PROBLEM TO SOLVE: Wherever the line with "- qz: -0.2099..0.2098" sits in the listing below, transcribe from it up to and including the line with "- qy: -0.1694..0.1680", exactly, and leave the remaining lines out.

AVAILABLE DATA:
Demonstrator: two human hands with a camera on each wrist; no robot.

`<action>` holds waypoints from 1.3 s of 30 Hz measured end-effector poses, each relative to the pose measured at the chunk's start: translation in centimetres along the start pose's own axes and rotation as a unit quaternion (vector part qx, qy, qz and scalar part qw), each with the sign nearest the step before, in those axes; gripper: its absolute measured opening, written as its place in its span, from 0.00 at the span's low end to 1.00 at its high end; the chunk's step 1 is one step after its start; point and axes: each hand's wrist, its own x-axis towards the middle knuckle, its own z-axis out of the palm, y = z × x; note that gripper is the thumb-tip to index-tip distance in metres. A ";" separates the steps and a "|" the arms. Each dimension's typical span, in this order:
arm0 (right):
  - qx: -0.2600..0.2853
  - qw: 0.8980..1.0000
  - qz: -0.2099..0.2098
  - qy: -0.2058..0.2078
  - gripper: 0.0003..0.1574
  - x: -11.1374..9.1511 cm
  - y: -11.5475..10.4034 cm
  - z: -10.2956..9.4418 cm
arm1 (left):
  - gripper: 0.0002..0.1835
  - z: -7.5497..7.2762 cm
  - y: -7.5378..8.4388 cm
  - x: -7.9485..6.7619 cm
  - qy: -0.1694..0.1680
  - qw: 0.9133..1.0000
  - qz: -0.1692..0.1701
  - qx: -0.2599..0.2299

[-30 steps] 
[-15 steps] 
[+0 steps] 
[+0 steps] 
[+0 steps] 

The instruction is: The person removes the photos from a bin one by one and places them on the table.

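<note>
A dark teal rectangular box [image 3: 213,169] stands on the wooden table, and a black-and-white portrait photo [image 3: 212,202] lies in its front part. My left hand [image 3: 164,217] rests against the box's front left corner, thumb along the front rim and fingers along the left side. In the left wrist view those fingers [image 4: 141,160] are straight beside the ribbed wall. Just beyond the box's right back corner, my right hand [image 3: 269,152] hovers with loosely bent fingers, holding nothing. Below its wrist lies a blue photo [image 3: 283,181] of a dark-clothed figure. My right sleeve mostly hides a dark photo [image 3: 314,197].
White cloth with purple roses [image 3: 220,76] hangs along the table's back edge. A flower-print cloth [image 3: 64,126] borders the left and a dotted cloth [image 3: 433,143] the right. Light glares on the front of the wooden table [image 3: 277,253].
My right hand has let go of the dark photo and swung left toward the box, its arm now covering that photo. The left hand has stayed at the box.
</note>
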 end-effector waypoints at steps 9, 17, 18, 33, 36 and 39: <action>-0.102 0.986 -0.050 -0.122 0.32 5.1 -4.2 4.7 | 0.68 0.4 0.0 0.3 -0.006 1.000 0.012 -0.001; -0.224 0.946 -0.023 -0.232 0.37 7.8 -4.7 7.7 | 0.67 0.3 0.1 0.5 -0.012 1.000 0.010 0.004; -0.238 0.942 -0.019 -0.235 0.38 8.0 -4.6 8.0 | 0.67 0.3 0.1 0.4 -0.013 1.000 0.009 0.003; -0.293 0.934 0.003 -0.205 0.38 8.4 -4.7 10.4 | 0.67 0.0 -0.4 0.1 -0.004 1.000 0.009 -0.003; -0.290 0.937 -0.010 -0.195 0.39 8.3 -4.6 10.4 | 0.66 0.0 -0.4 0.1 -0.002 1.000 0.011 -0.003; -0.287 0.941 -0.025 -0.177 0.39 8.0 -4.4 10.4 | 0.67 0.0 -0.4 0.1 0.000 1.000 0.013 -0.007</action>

RESPONSE:
  - qz: -0.2099..0.2098
  - qy: -0.2058..0.2078
  - gripper: 0.0003..0.1574
  - x: -11.1374..9.1511 cm
  - y: -11.5475..10.4034 cm
  - z: -10.2956..9.4418 cm
arm1 (left):
  - gripper: 0.0002..0.1835
  - z: -7.5497..7.2762 cm
  - y: -7.5378..8.4388 cm
  - x: -7.9485..6.7619 cm
  - qy: -0.1694..0.1680

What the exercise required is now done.